[Work task] Lines from the line with "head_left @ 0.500" to the line with "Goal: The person" in the entries below, and only those, must be output exactly, with both ends included.

BEGIN Supplied data

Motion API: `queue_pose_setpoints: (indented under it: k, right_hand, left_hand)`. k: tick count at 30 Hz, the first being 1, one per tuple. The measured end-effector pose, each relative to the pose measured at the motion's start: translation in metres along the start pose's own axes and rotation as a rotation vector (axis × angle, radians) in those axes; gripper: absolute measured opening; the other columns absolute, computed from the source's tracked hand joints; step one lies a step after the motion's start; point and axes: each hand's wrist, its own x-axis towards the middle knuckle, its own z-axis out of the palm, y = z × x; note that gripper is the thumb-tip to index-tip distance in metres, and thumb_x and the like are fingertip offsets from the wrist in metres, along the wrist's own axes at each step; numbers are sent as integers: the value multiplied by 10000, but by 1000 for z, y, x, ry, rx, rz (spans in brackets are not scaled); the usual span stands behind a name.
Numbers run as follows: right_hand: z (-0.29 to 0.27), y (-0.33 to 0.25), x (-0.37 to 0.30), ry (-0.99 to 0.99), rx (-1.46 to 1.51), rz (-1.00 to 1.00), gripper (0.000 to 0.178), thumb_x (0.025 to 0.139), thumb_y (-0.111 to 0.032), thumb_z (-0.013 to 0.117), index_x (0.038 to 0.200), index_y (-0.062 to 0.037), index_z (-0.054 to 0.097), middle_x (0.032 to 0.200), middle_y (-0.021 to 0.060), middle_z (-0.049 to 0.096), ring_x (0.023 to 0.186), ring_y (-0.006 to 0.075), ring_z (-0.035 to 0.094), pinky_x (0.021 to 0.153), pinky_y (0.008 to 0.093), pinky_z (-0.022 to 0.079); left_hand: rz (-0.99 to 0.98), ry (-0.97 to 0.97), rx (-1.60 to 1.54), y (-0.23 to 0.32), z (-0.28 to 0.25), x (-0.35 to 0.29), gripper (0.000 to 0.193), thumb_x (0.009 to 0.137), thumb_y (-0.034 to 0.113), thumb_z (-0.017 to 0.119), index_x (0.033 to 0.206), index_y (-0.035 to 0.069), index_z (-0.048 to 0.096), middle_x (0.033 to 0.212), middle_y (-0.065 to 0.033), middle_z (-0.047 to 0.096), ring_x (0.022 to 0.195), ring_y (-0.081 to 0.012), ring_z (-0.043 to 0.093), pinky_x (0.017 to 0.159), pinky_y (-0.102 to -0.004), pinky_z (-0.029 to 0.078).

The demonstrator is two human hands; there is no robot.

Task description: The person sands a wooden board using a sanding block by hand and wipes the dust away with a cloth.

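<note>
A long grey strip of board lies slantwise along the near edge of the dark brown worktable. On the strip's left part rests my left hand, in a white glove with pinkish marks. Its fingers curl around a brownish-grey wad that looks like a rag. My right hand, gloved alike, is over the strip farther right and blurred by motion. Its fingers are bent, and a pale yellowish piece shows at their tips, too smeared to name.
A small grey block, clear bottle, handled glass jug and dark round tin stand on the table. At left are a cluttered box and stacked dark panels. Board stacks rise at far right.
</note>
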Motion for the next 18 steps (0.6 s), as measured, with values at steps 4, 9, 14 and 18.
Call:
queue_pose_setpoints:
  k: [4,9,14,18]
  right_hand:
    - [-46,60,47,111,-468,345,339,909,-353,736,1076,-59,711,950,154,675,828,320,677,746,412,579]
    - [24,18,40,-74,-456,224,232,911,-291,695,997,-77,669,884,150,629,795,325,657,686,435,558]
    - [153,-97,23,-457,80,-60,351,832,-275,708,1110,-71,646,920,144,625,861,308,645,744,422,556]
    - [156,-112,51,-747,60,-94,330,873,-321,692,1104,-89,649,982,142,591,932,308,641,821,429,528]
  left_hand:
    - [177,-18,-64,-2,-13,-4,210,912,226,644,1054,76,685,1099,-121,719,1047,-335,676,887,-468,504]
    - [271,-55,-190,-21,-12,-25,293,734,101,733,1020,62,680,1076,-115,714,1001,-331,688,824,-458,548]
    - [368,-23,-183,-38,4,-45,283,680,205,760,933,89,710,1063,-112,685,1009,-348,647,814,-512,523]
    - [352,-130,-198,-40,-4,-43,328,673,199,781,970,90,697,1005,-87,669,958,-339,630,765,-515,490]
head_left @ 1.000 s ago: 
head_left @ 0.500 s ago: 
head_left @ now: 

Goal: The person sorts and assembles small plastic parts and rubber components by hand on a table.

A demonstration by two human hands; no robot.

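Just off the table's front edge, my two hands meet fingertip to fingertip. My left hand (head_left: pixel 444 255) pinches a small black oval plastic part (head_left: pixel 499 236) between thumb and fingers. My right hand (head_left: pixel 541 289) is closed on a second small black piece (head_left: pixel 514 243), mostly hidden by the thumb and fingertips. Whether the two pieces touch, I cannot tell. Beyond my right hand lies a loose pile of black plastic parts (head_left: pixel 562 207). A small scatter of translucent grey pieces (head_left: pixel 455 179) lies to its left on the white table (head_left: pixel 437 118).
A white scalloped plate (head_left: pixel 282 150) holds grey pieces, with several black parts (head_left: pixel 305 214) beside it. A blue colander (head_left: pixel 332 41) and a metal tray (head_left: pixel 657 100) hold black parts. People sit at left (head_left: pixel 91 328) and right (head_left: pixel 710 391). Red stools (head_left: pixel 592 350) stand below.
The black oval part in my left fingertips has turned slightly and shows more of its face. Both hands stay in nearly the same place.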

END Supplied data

[The completed task]
head_left @ 0.500 s ago: 
head_left @ now: 

Goal: The person sorts and assembles small plastic parts and rubber components by hand on a table.

The exercise requires no further answer.